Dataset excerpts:
■ ■ ■ ■ ■

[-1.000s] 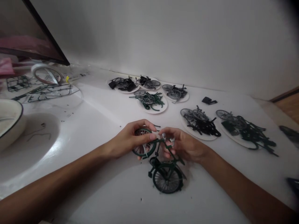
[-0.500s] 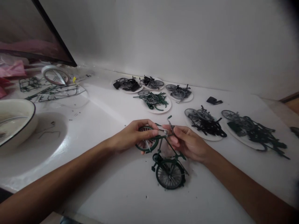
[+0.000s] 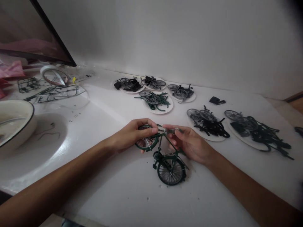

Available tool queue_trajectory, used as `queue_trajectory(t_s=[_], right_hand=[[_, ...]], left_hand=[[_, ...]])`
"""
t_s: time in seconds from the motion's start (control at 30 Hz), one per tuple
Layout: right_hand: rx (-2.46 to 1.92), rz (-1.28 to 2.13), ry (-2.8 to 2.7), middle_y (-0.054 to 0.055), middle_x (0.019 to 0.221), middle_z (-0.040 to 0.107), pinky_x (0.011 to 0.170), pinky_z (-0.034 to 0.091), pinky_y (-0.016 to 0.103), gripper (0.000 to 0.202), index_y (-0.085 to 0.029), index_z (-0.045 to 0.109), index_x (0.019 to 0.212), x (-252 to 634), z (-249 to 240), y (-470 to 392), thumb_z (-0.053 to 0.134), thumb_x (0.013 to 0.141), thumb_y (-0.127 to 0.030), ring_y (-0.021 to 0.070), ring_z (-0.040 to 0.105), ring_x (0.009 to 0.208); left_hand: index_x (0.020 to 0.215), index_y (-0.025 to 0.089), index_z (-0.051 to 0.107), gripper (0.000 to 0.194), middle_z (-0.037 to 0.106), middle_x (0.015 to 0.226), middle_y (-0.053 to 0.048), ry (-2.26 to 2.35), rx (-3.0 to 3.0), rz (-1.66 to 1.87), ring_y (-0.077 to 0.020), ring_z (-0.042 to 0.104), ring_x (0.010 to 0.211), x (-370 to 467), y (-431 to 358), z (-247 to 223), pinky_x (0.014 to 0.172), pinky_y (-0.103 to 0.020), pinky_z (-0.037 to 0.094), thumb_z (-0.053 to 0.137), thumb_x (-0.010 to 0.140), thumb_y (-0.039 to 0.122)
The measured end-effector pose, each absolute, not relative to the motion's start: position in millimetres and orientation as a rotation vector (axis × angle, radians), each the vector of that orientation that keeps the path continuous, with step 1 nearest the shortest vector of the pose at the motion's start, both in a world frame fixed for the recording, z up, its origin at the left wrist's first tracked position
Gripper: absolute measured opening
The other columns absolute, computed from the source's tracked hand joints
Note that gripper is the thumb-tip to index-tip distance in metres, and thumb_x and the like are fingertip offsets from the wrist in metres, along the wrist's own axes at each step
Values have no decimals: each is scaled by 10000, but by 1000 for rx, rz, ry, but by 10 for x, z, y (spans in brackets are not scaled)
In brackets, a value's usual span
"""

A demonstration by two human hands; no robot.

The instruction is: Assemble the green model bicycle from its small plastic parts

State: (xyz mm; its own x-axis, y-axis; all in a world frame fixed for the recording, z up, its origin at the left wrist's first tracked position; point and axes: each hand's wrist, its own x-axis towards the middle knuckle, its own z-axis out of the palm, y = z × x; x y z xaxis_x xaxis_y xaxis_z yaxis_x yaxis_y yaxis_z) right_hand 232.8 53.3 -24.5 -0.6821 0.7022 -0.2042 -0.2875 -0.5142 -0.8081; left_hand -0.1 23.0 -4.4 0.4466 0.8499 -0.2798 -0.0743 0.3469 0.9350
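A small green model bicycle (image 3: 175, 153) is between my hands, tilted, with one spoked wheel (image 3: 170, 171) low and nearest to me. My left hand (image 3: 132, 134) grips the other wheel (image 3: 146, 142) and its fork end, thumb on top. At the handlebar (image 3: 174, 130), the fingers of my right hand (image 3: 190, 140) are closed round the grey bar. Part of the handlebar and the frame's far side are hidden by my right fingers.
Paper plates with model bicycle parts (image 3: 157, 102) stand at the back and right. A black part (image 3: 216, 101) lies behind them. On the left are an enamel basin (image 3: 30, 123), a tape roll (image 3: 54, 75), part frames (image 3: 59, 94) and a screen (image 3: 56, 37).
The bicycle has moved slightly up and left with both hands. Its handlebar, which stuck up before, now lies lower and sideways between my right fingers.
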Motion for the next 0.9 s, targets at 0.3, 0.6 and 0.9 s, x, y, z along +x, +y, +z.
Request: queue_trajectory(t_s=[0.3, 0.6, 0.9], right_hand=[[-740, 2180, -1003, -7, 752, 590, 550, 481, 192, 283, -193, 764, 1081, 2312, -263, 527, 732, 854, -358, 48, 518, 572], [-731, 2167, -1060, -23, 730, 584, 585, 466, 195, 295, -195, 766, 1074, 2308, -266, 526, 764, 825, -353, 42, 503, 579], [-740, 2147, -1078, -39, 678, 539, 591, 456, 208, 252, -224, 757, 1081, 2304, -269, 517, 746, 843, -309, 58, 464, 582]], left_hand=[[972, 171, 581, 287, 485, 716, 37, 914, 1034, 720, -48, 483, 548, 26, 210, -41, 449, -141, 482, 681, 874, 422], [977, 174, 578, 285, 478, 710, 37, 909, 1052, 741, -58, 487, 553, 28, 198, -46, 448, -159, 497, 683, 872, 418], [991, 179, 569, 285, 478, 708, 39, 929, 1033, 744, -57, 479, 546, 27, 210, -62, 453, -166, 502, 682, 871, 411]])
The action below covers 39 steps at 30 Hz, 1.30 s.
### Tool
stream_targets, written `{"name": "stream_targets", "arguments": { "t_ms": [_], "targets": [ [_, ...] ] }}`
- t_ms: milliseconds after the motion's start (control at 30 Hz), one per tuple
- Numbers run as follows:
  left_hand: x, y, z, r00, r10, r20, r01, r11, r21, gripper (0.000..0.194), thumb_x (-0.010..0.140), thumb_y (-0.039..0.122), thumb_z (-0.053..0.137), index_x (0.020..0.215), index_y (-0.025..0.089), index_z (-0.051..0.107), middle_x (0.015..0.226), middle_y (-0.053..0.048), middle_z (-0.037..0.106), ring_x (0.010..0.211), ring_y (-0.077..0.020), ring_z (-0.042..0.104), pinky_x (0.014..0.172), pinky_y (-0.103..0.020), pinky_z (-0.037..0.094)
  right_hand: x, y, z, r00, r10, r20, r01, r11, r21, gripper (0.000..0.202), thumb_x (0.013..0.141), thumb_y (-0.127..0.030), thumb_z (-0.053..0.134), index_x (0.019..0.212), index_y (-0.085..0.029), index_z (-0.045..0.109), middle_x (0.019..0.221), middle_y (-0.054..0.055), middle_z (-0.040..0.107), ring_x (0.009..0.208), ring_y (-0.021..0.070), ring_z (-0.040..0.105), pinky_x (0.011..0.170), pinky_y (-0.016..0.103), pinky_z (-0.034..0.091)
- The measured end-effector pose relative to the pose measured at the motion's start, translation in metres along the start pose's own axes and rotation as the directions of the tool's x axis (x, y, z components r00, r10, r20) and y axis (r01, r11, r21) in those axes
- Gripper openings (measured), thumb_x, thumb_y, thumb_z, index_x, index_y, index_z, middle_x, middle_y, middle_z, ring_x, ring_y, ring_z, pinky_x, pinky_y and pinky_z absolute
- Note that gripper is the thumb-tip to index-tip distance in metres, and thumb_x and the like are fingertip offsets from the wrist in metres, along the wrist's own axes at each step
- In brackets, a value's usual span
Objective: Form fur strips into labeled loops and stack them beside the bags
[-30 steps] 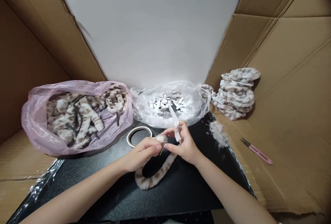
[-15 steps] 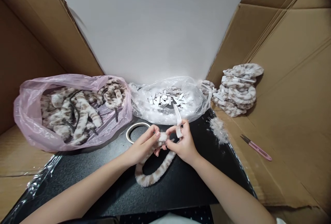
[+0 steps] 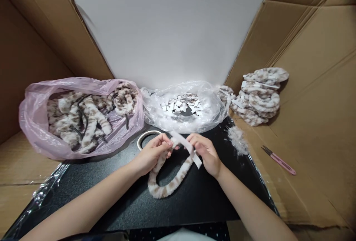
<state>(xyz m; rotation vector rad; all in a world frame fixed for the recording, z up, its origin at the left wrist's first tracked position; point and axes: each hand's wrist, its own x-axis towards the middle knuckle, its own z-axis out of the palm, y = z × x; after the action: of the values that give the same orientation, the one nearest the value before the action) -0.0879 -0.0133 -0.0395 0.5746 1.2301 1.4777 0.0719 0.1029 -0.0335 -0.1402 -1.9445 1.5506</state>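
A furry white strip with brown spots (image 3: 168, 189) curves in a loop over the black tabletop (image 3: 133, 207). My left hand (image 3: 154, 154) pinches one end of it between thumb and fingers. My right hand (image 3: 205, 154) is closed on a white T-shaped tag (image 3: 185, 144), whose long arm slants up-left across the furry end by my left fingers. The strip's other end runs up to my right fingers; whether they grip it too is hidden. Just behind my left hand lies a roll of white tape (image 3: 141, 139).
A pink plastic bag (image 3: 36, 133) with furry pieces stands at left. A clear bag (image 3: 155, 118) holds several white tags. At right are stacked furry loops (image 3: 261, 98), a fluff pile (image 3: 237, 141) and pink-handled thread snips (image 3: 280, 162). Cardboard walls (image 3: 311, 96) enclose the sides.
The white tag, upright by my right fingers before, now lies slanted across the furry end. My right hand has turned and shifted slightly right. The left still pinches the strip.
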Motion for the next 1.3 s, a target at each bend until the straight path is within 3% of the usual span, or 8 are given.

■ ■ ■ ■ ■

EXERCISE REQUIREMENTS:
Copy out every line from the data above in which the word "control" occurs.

EXERCISE SOLUTION:
t_s: time in seconds from the motion's start (control at 30 Hz), one per tuple
- t_ms: milliseconds after the motion's start (control at 30 Hz), one per tuple

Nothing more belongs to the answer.